— Возможна ли дружба в театре, уж больно конкурентная у вас профессия? А актеры в массе своей жадные до ролей, завистливые люди.
— Люди — вот ключевое слово. Нельзя утверждать, что в театре не может быть дружбы. Может! Люди выходят на сцену, люди помогают нам одеваться, гримироваться. Это мощный творческий коллектив, где у всех свои пристрастия, это естественно в театре. Но человеческие отношения никто никогда не отменял. И симпатии друг к другу, конечно же, возникают. Например, мы дружили с Луизой Александровной Кошуковой. Она была хорошей актрисой, потрясающей красавицей, дивной женщиной. Это поколение не наигралось вволю. Они пришли, когда старики были еще в силах и играли молодых героев. Когда старики перешли к возрастным ролям, на пятки уже наступало молодое поколение. Творческий путь Кошуковой оказался сложным, но я говорю не о нем, а о дружбе.

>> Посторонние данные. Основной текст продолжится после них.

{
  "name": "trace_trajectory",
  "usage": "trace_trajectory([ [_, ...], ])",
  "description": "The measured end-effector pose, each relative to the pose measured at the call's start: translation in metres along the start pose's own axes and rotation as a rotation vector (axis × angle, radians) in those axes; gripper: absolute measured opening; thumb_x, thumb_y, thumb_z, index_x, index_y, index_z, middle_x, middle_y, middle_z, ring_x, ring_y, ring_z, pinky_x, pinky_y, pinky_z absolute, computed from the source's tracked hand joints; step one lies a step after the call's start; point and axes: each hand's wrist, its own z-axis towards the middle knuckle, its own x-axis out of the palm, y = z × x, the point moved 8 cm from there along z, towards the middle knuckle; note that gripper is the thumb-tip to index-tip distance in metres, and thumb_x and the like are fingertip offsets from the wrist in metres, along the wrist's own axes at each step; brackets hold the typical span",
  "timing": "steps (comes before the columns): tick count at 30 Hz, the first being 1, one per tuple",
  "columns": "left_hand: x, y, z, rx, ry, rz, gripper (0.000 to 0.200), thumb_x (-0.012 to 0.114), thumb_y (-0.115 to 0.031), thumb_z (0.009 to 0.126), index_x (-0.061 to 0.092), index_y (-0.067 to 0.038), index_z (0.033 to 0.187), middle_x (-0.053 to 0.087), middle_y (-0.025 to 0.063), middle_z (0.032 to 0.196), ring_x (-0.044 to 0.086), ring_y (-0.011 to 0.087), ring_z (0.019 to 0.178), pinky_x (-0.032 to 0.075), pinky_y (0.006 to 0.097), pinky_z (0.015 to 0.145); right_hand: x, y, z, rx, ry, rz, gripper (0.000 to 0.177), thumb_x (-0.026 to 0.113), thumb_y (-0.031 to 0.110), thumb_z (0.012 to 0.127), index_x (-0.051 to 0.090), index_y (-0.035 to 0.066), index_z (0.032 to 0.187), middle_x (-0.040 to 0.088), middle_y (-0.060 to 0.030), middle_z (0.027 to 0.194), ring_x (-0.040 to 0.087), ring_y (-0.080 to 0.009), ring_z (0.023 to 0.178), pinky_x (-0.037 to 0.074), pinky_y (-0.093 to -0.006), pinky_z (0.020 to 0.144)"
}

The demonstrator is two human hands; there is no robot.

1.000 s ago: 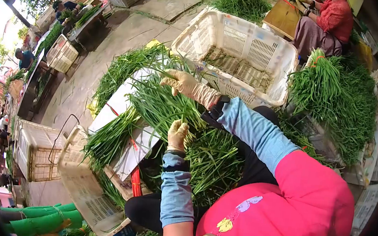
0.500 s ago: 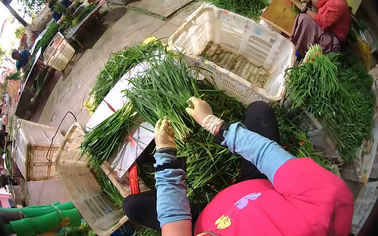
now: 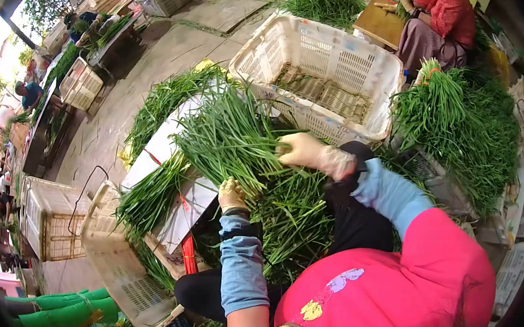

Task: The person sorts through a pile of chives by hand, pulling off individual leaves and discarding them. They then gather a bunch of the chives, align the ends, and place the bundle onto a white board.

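Observation:
A loose bundle of long green stalks (image 3: pixel 229 138) lies across the white board (image 3: pixel 193 207) in front of me. My left hand (image 3: pixel 231 197), in a pale glove, is closed around the stalk ends at the bundle's near edge. To the right, my gloved right hand (image 3: pixel 301 151) has its fingers together on stalks at the bundle's right side; the fingertips are partly hidden and blurred. A smaller bunch of greens (image 3: pixel 154 190) rests on the board's left part. More loose greens (image 3: pixel 287 224) are heaped below my hands, by my knees.
Beyond the bundle stands a large white crate (image 3: pixel 319 102). Another crate (image 3: pixel 135 278) is at the lower left. A tied bunch (image 3: pixel 441 96) tops a big pile at the right. A co-worker (image 3: pixel 439 22) sits at the upper right; other people are far left.
My right hand has moved right and slightly up, away from my left hand. My left hand has shifted slightly down and right. The co-worker's hand now reaches over the wooden board.

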Motion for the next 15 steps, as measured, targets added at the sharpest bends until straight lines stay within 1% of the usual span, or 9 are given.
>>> trace_trajectory([
  [2, -0.004, 0.002, 0.004, -0.008, -0.005, 0.008, 0.007, 0.058, -0.013, 0.086, 0.051, -0.011, 0.087, 0.052, -0.0009, 0.067, 0.036, 0.0062, 0.042, 0.028, 0.0197, 0.036, -0.051, 0.0, -0.043, -0.033, 0.039, -0.018, 0.032, 0.066, 0.025, 0.07, 0.063, 0.003, 0.092, 0.064, -0.0113, 0.078, 0.061, -0.0201, 0.072, 0.048, -0.031, 0.067],
  [4, -0.004, 0.004, 0.006, -0.009, 0.002, 0.025, 0.007, 0.057, -0.012, 0.087, 0.051, -0.011, 0.084, 0.051, -0.0016, 0.065, 0.037, 0.0058, 0.042, 0.028, 0.0197, 0.035, -0.106, -0.006, -0.092, -0.02, 0.07, -0.222, 0.029, 0.066, 0.023, 0.073, 0.061, 0.001, 0.092, 0.063, -0.0084, 0.078, 0.059, -0.0169, 0.073, 0.047, -0.0304, 0.067],
  [6, -0.003, 0.006, 0.008, -0.012, 0.063, 0.06, 0.008, 0.058, -0.013, 0.086, 0.051, -0.011, 0.082, 0.05, -0.0012, 0.063, 0.039, 0.0063, 0.042, 0.029, 0.0202, 0.035, -0.153, -0.005, -0.148, 0.118, 0.104, -0.067, 0.03, 0.065, 0.02, 0.074, 0.059, -0.002, 0.093, 0.062, -0.0063, 0.08, 0.056, -0.0132, 0.075, 0.046, -0.0282, 0.069],
  [9, 0.007, 0.0, -0.004, -0.002, -0.001, 0.13, 0.009, 0.059, -0.013, 0.086, 0.051, -0.01, 0.082, 0.051, -0.0007, 0.063, 0.04, 0.0071, 0.043, 0.03, 0.021, 0.036, -0.211, -0.075, -0.236, 0.39, 0.104, -0.066, 0.033, 0.065, 0.017, 0.073, 0.062, 0.0, 0.1, 0.064, -0.0063, 0.082, 0.056, -0.0114, 0.074, 0.047, -0.0251, 0.069],
  [10, 0.009, -0.003, -0.01, 0.0, -0.034, 0.177, 0.006, 0.057, -0.009, 0.086, 0.052, -0.006, 0.088, 0.052, 0.0005, 0.067, 0.044, 0.009, 0.049, 0.038, 0.0227, 0.042, -0.226, -0.106, -0.269, 0.553, 0.106, -0.12, 0.03, 0.065, 0.016, 0.072, 0.064, 0.001, 0.098, 0.065, -0.006, 0.08, 0.057, -0.0128, 0.072, 0.047, -0.026, 0.068],
  [11, 0.014, -0.003, -0.014, -0.005, -0.032, 0.181, 0.006, 0.057, -0.009, 0.086, 0.052, -0.006, 0.088, 0.052, 0.0005, 0.067, 0.044, 0.009, 0.049, 0.038, 0.0227, 0.042, -0.24, -0.135, -0.301, 0.714, 0.108, -0.176, 0.028, 0.065, 0.016, 0.072, 0.065, 0.002, 0.096, 0.066, -0.0057, 0.078, 0.059, -0.0141, 0.07, 0.048, -0.0269, 0.068],
  [13, 0.013, -0.007, -0.016, 0.09, -0.115, 0.28, 0.018, 0.058, -0.008, 0.085, 0.054, -0.001, 0.1, 0.057, 0.0043, 0.078, 0.053, 0.0133, 0.062, 0.046, 0.0264, 0.057, -0.257, -0.163, -0.343, 0.848, 0.012, -0.409, 0.02, 0.07, 0.011, 0.068, 0.064, 0.001, 0.084, 0.065, -0.0068, 0.072, 0.06, -0.0179, 0.066, 0.048, -0.0289, 0.064],
  [14, 0.005, -0.003, -0.001, 0.167, -0.101, 0.397, 0.039, 0.062, -0.009, 0.08, 0.049, 0.002, 0.115, 0.058, 0.0129, 0.101, 0.057, 0.0238, 0.089, 0.047, 0.034, 0.08, -0.262, -0.163, -0.347, 0.787, -0.038, -0.664, 0.02, 0.069, 0.015, 0.069, 0.065, 0.002, 0.083, 0.064, -0.0092, 0.071, 0.06, -0.0211, 0.064, 0.048, -0.0308, 0.063],
  [15, 0.017, -0.007, -0.012, 0.164, -0.1, 0.404, 0.039, 0.062, -0.009, 0.08, 0.049, 0.002, 0.115, 0.058, 0.0129, 0.101, 0.057, 0.0238, 0.089, 0.047, 0.034, 0.08, -0.255, -0.166, -0.344, 0.792, -0.037, -0.658, 0.02, 0.069, 0.015, 0.069, 0.065, 0.002, 0.083, 0.064, -0.0092, 0.071, 0.06, -0.0211, 0.064, 0.048, -0.0308, 0.063],
])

Когда у нас родилась Дашенька, то первой пришла мне на помощь Луиза Александровна. Не родственники, а Луизочка, которую Дашенька называла Лиша, когда была маленькой. Луизочка приходила к нам, помогала, когда я убегала на спектакли, потому что рано начала выходить на сцену после родов, она водила Дашу на английский, в школу. У нее с Толей Вербицким детей не было. Дашка иногда жила у Луизы и ее сестры Марты, которая когда-то пела в том же МХАТе. При стариках там был живой хор, который участвовал в спектаклях «Синяя птица», «Идеальный муж», смотрелось это потрясающе. Потом хор, к сожалению, расформировали, всех уволили.
Человеческие симпатии, отношения не складываются по принципу выгоды: ты мне — я тебе. Просто между людьми возникает неразрывная связь. Когда Луиза к нам приходила, дом словно озарялся, она была светлым человеком. Кошукова перешла к Дорониной, и та ее ценила. Луиза играла там тоже немного, но до старости оставалась внешне очень моложавой, с молодой душой. Я приходила к ним в дом, когда Луизы не было, и ощущала пустоту. Но как только она появлялась, дом заполнялся ее светом, присутствием. Вообще семья у нее была замечательная. Сегодня я о них молюсь, подаю записки в храме, пишу имена Луизы — Елизаветы, Марты — Марфы и их мамы Степаниды Даниловны...
Когда играешь в одном спектакле «Деревня дураков» с молодыми артистами, вся молодежь вдруг становится тебе родной и любимой. Видишь, как они вырастают на твоих глазах в больших артистов, как развиваются. К нам с Женей относятся с почтением, говорят замечательные слова: как хорошо, что мы вместе работаем, мы у вас учимся. Вместе с ребятами мы участвуем в поэтических вечерах, их время от времени устраивает режиссер спектакля Маша Брусникина. Режиссеры пристрастны, к кому-то они испытывают большую симпатию, к кому-то — меньшую. Но драм с подсыпанием стекла в обувь, как случалось в дореволюционном театре, в МХТ нет.
— Как вашей дочери, росшей в таком окружении, удалось не продолжить актерскую династию?
— Мы с Женей возвращались из театра и начинали темпераментно обсуждать какие-то творческие проблемы, каждый горячо отстаивал свою точку зрения. Ребенок сидел, озадаченно переводил взгляд с одного родителя на другого и недоумевал: что между нами происходит? Когда Даша немножко подросла, стала понимать, что папа с мамой не ссорятся, а спорят по поводу своей работы. Женя много снимался, из съемочных групп постоянно звонили, приглашали сниматься и Дашу. Мы были категорически против. Я оказалась сумасшедшей мамой, потому что поздно родила, старалась уберечь ребенка от любых неприятностей и разочарований, кружила над ней как орлица над орленком. Повзрослев, Даша однажды сказала: «Знаешь, мама, мне вас так жалко, вы такие зависимые люди». Желания продолжить учебу в театральном вузе она никогда не проявляла. Правда, оказалась личностью творческой — гены! — очень смешно пародировала учителей, подруг. Дочь прекрасно рисовала, храню созданные ею шаржи, где она тонко угадывала одну главную черту человека и точно выстраивала свой рисунок.